Figure 16: Leading causes of death for females, by age group (years), 2017

This tile chart shows the leading 3 causes for females by age-group in 2017. The top leading cause of death was perinatal and congenital conditions for those aged under 1 and 1–14, suicide for those aged 15–24 and 25–44, breast cancer for those aged 45–64, lung cancer for those aged 65–74 and dementia and Alzheimer disease for those aged 75 and over.

Note: Disease rankings exclude ‘other‘ residual conditions from each disease group; for example, ‘other musculoskeletal conditions’.
Chart: AIHW. Source: AIHW 2019e (see Table S15). 

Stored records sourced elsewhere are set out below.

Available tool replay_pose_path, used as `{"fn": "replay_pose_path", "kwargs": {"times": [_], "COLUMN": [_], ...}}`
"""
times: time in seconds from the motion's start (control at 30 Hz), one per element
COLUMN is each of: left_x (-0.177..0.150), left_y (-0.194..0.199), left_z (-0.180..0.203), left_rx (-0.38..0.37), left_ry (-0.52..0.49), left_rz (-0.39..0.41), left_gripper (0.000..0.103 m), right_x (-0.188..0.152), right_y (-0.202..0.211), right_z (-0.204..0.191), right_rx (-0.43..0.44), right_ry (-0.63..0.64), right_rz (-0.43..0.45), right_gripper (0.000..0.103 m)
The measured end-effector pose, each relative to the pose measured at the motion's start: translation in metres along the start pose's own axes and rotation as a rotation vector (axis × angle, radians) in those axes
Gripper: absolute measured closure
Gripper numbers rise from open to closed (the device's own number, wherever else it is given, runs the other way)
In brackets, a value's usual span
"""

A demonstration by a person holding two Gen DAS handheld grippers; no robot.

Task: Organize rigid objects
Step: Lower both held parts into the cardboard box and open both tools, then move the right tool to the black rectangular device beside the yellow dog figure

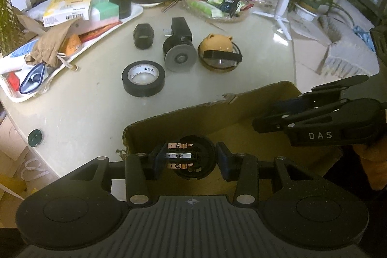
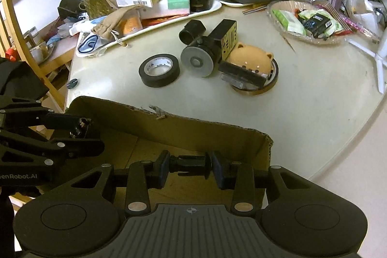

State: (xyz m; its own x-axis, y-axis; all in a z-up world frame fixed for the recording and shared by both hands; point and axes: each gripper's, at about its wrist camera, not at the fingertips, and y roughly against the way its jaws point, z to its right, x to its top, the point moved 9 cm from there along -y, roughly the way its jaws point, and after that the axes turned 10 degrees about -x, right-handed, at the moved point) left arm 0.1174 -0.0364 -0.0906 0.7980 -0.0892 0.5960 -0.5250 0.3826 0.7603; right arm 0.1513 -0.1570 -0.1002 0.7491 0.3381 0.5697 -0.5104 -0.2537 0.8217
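Fingers (image 1: 160,161) of the left gripper (image 1: 191,161) stand spread in the left wrist view, either side of a round black plug part with 3 copper contacts (image 1: 193,158); the left pad looks close against it, the right pad stands clear, so I cannot tell whether it is gripped. It sits over the open brown cardboard box (image 1: 241,103). Beyond, on the pale round table (image 1: 84,113), lie a black roll of electrical tape (image 1: 144,79), a black motor block with a grey disc (image 1: 180,47), a small black hexagonal fitting (image 1: 143,36) and an orange bear-shaped toy on a round brown base (image 1: 219,52). At the right edge, the right gripper (image 1: 278,117) reaches over the box.

From the right wrist view, the right gripper's fingers (image 2: 162,168) pinch a black spool-shaped connector (image 2: 189,162) end to end above the box. At the left, the left gripper hangs over the box's other side. Tape, motor block, fitting and bear toy rest in a loose cluster further back, well apart from the box.
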Motion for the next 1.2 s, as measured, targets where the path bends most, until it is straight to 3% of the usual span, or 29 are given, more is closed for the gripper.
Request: {"fn": "replay_pose_path", "kwargs": {"times": [0.53, 0.6, 0.63, 0.87, 0.97, 1.2], "left_x": [0.015, 0.017, 0.018, 0.025, 0.031, 0.036], "left_y": [-0.019, -0.019, -0.018, -0.004, 0.006, 0.021], "left_z": [0.006, 0.009, 0.010, 0.007, 0.003, -0.009], "left_rx": [0.027, 0.019, 0.015, -0.006, 0.000, 0.045], "left_ry": [0.017, 0.014, 0.014, 0.057, 0.076, 0.120], "left_rz": [0.007, 0.021, 0.027, 0.100, 0.158, 0.222], "left_gripper": [0.060, 0.059, 0.059, 0.053, 0.048, 0.047], "right_x": [0.004, 0.004, 0.004, 0.007, 0.010, 0.020], "right_y": [-0.009, -0.009, -0.008, -0.002, 0.005, 0.019], "right_z": [0.004, 0.002, 0.001, 0.007, 0.008, 0.012], "right_rx": [0.016, 0.022, 0.021, 0.005, 0.012, 0.008], "right_ry": [-0.026, -0.022, -0.016, -0.027, -0.029, -0.042], "right_rz": [0.004, 0.005, 0.010, 0.039, 0.071, 0.140], "right_gripper": [0.060, 0.052, 0.042, 0.021, 0.005, 0.000]}}
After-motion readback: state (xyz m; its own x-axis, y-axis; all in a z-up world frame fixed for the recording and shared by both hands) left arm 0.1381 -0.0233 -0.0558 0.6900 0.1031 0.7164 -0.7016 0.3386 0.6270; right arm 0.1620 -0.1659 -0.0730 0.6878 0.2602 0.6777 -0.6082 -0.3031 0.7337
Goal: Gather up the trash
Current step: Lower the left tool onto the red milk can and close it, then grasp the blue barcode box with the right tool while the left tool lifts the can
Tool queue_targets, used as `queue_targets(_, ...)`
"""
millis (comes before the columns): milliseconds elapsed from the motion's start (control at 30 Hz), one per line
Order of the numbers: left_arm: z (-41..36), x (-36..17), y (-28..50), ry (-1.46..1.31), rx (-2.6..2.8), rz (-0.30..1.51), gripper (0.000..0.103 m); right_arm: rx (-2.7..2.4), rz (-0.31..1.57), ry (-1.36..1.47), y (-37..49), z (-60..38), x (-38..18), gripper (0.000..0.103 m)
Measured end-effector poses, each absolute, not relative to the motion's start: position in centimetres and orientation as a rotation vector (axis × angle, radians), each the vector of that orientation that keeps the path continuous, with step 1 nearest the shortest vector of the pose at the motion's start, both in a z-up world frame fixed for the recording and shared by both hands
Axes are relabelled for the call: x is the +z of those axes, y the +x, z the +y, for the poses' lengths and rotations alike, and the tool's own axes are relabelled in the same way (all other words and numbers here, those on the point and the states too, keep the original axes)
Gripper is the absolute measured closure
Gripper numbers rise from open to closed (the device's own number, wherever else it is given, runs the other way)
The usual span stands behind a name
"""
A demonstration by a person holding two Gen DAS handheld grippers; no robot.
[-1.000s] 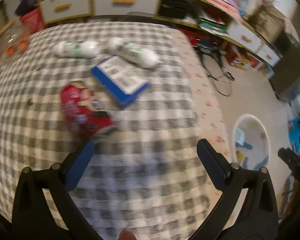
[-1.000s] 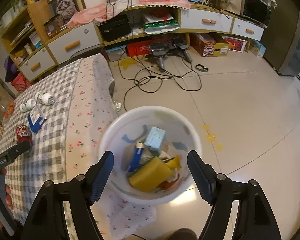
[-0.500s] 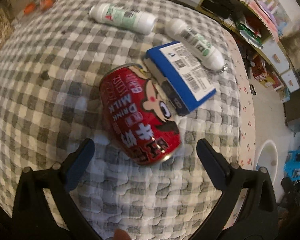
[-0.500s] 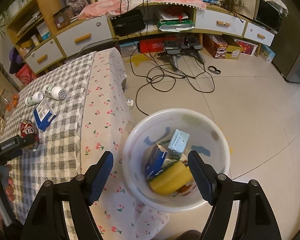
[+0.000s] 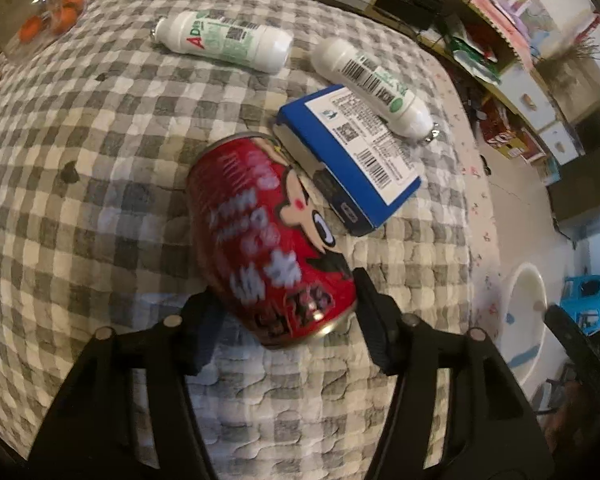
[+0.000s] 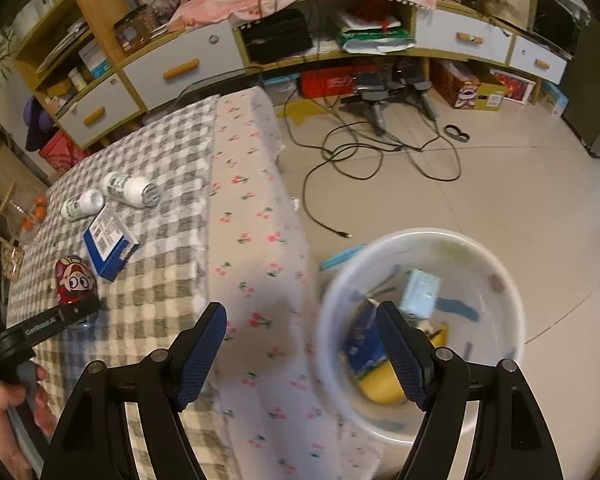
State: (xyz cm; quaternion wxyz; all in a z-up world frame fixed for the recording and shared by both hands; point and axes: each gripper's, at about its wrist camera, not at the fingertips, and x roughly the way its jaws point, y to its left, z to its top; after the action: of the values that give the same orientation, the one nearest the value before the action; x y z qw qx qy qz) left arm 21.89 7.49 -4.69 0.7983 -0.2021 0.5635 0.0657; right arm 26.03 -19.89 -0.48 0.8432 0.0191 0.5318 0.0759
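The worktop [image 5: 80, 208], covered with a grey-and-white checked cloth, filled most of the left wrist view, and a flowered cloth [image 6: 256, 240] hung over its edge toward the tiled floor [image 6: 500, 184]. On the floor just beside the worktop stood a white bin [image 6: 512, 308] with a yellow piece, a blue box and a pale packet inside.

The left gripper [image 5: 280, 316] pointed steeply down at the worktop with the red can [image 5: 268, 240] lying on its side between its fingers [image 5: 374, 320]; they had just been drawing together, and both fingers sat right against the can's near end, gripping it. The can still rested on the cloth. Its far end touched the corner of a blue box [image 5: 348, 160] with a white barcode label. Past the box lay two white bottles: one [image 5: 372, 84] touching the box's far edge, the other [image 5: 224, 40] apart to the left. A clear jar holding orange fruit [image 5: 40, 20] stood at the far left corner.

The right gripper [image 6: 300, 352] hung over the worktop's edge with its fingers [image 6: 202, 352] spread and nothing between them, the bin behind its right finger. In its view a hand [image 6: 8, 412] held the left gripper's handle.
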Motion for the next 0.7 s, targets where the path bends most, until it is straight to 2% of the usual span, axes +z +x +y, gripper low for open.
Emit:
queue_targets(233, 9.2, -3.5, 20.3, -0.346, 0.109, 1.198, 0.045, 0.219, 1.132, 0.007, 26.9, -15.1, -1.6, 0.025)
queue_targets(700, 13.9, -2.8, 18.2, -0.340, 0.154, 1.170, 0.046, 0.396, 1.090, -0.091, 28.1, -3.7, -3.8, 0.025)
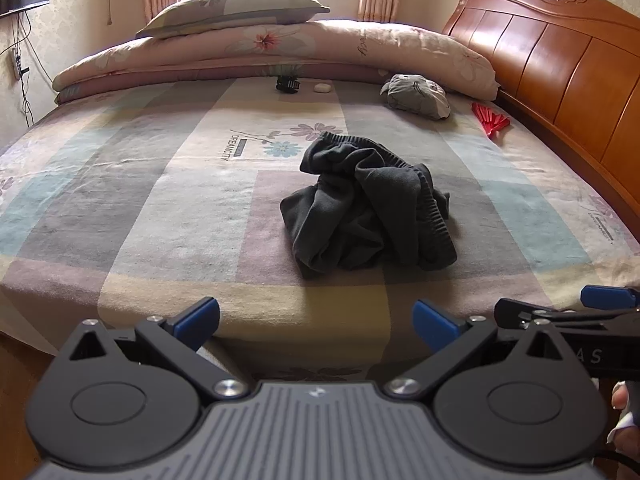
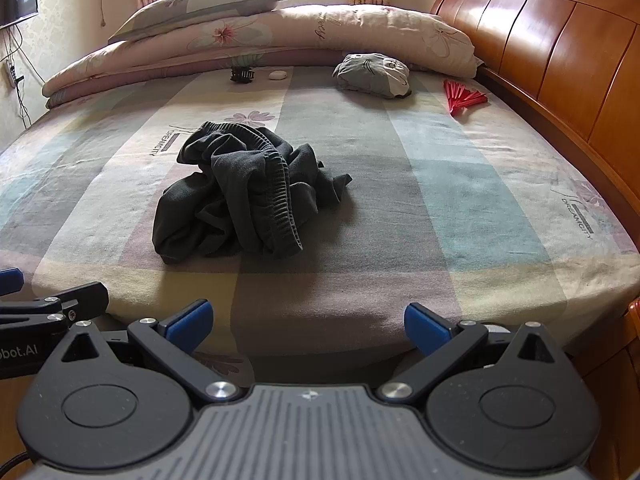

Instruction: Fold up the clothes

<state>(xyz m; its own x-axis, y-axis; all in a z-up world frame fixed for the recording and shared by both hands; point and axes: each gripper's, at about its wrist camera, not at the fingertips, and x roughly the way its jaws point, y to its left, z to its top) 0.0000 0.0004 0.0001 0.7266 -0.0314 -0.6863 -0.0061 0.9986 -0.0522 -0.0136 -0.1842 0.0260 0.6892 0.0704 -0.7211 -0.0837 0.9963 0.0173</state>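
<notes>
A dark grey garment with a ribbed waistband lies crumpled in a heap on the bed; the right wrist view shows the same heap left of centre. My left gripper hangs over the bed's near edge, well short of the garment, its blue pads wide apart with nothing between them. My right gripper stands open the same way at the near edge, empty, with the heap ahead and to its left. The right gripper's side shows at the right of the left wrist view.
Folded floral quilts and a pillow are stacked at the far end. A grey cushion, a red fan, a black clip and a small white object lie on the bed. A wooden headboard lines the right side.
</notes>
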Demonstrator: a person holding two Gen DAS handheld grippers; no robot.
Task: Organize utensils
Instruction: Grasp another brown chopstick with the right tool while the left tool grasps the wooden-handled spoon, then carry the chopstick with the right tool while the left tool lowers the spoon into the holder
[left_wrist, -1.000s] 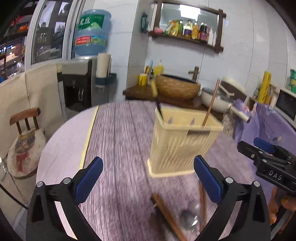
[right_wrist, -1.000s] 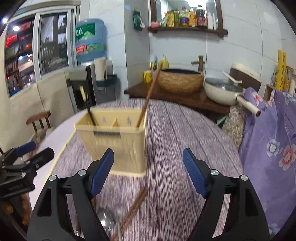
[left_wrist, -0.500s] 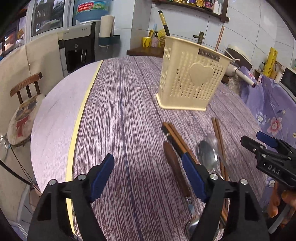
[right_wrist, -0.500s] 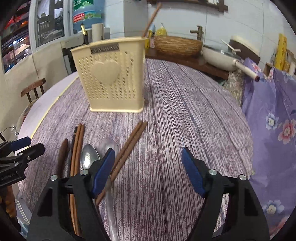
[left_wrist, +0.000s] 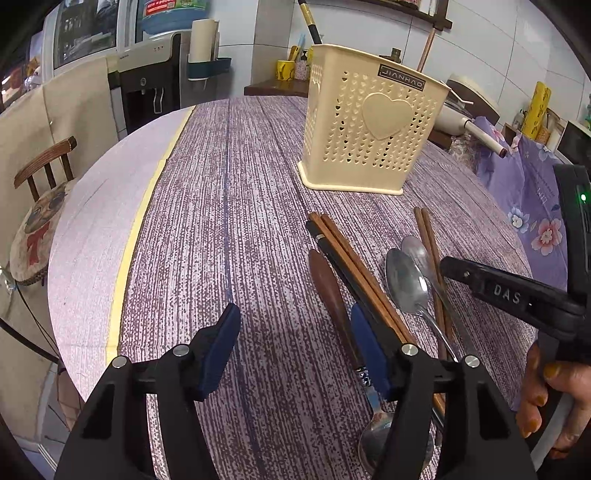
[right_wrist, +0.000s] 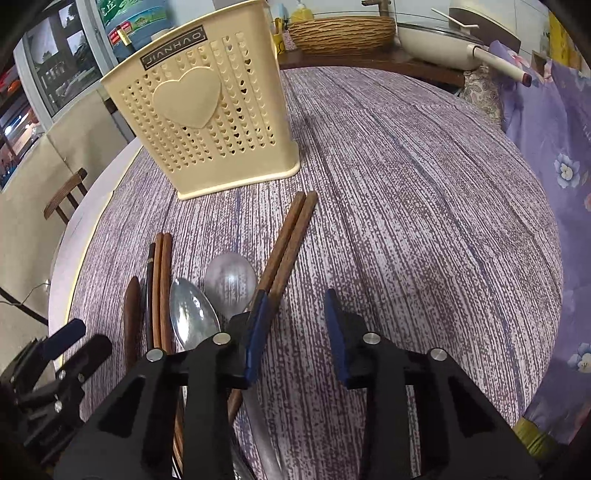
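Utensils lie in a loose row on the purple-striped tablecloth (left_wrist: 229, 206), on the near side of the cream utensil holder (left_wrist: 369, 129). Nearest that holder's base: two pairs of brown chopsticks (right_wrist: 286, 240), with two metal spoons (right_wrist: 192, 314) between them. Left gripper (left_wrist: 295, 339): jaws closing, nothing between the blue pads; the right pad sits over a dark wooden-handled utensil (left_wrist: 327, 280). Right gripper (right_wrist: 295, 332): jaws closing over bare cloth, left pad just beside the right-hand chopstick pair. Beyond the holder: a wicker basket (right_wrist: 341, 31) and a white pan (right_wrist: 443, 48).
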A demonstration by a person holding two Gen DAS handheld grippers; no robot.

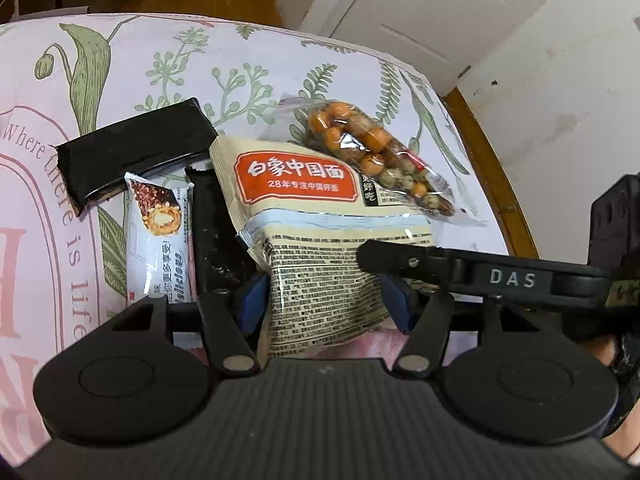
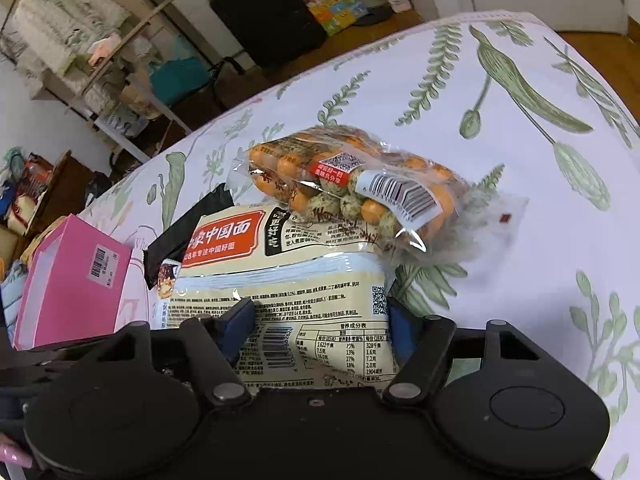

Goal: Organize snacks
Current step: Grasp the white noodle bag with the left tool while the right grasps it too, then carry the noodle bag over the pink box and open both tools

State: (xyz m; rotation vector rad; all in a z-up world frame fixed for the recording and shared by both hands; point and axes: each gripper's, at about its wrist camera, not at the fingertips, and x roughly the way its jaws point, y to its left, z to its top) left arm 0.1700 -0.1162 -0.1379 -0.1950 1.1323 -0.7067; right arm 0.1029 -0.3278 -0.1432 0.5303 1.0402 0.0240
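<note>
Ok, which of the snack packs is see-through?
The bag of coated nuts, resting on the noodle packet's far end; its orange and speckled balls show through. The other wrappers are opaque.

Left wrist view: low over surface (image 1: 168, 60), close, looks forward along fingers (image 1: 252, 300) toward white door (image 1: 420, 12) and wall. Right wrist view: similar height, close, faces across surface (image 2: 500, 128) toward cluttered shelves (image 2: 80, 52) and black suitcase (image 2: 268, 12). Shared: noodle packet (image 1: 304, 200) (image 2: 280, 272), bag of coated nuts (image 1: 372, 152) (image 2: 352, 184), black wrapper (image 1: 132, 148) (image 2: 188, 228). Right gripper's side (image 1: 512, 280) crosses left view.
</note>
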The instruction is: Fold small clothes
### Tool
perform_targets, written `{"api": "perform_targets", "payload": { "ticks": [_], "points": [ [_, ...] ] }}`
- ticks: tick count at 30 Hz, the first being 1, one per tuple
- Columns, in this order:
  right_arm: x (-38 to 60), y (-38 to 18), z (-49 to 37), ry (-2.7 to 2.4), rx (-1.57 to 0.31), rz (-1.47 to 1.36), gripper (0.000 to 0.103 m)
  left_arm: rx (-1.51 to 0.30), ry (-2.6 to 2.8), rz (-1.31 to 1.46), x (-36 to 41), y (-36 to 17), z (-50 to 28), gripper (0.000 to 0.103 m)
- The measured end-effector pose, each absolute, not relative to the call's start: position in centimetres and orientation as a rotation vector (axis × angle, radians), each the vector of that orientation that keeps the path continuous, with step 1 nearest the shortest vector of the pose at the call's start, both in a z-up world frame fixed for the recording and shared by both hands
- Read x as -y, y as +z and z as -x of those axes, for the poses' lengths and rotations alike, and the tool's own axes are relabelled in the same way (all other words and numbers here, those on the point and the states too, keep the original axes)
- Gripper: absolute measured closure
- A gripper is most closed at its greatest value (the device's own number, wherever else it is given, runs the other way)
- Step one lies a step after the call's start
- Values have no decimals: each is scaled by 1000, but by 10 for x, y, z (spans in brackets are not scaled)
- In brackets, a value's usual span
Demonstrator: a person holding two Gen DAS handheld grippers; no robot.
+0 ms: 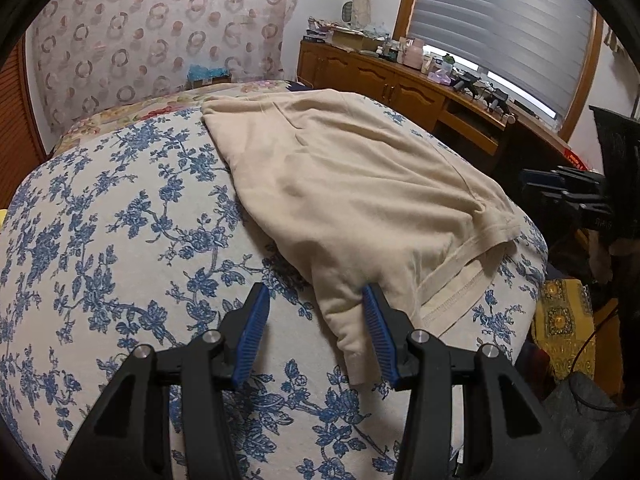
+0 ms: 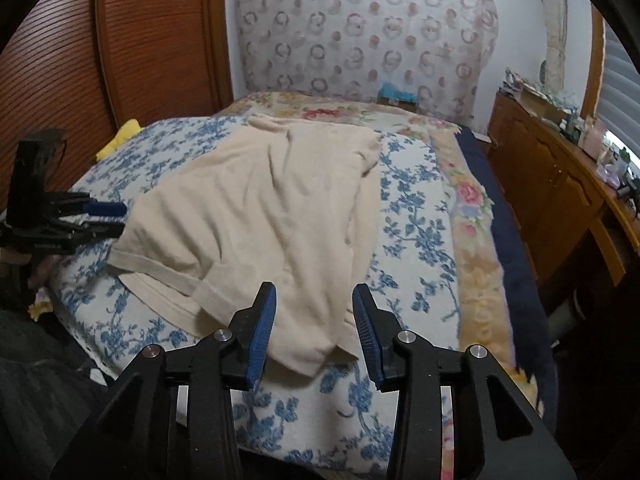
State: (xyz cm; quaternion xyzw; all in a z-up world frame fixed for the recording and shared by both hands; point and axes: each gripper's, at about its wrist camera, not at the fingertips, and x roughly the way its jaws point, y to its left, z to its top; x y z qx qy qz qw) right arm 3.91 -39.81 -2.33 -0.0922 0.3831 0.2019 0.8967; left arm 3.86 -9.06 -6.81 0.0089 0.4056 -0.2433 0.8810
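A beige T-shirt (image 1: 340,184) lies rumpled on a blue-flowered white bed cover (image 1: 120,220). My left gripper (image 1: 316,292) is open, its jaws wide apart over the shirt's near corner fold, one blue pad (image 1: 378,332) touching the cloth. In the right wrist view the same shirt (image 2: 260,216) spreads across the cover (image 2: 412,216). My right gripper (image 2: 314,294) is open, hovering over the shirt's near hem corner. Each gripper shows at the edge of the other's view: the right gripper (image 1: 568,196) and the left gripper (image 2: 92,216).
A patterned headboard (image 2: 360,32) stands at the far end. A wooden cabinet (image 1: 380,84) with clutter runs under the window. A wooden slatted door (image 2: 140,40) stands at the left. A floral blanket (image 2: 472,208) edges the bed. A yellow cloth (image 2: 120,136) lies by the door.
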Motion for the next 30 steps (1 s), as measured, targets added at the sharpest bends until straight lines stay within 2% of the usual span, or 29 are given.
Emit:
{"api": "perform_targets", "payload": {
  "ticks": [4,5,6,8,9,10,12,14,15,23,25,27,30],
  "points": [
    [395,-42,-60,402,-836,137,63,-856,-543,2,92,-70,-39,56],
    [395,-49,-67,392,-857,122,63,-857,-550,-1,92,-70,-38,57],
    [394,-54,-71,385,-871,118,64,-858,-553,-3,93,-71,-38,63],
    [393,-62,-78,381,-887,125,76,-869,-558,-7,95,-73,-38,66],
    [392,-63,-77,388,-889,127,88,-874,-564,-5,96,-74,-38,72],
    [391,-63,-76,394,-885,133,95,-881,-573,-3,96,-75,-37,75],
    [391,-56,-71,411,-849,149,100,-900,-595,4,99,-78,-37,90],
    [394,-47,-67,404,-805,150,101,-907,-609,-3,101,-79,-33,100],
    [398,-41,-65,388,-782,151,101,-906,-612,-7,102,-77,-30,102],
    [422,-46,-66,323,-820,84,101,-870,-606,-26,100,-61,-13,102],
    [423,-46,-65,325,-817,71,88,-864,-596,-34,100,-60,-13,102],
    [421,-44,-64,325,-804,67,61,-865,-596,-29,99,-60,-14,102],
    [417,-43,-65,336,-798,59,49,-872,-584,-31,98,-62,-17,102]
  ]
}}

Premature and potentially avoidable deaths

In 2017, females accounted for around 2 in 5 (38%) of premature deaths. Mortality rates varied between population groups (AIHW 2019f):

  • Females in Very remote areas had a higher percentage of potentially avoidable deaths, with 3 in 5 (62%) premature deaths being potentially avoidable, compared with less half (46%) in Major cities.
  • The median age at death for females decreased with increasing remoteness: from 85 years in Major cities to 69 years in Very remote areas.
  • Females in the lowest socioeconomic areas had twice the rate of potentially avoidable deaths per 100,000 population compared with females in the highest socioeconomic areas (105.5 and 48.1 per 100,000, respectively).
  • The median age at death for females decreased with decreasing socioeconomic area: from 85 years in the highest area to 83 in the lowest.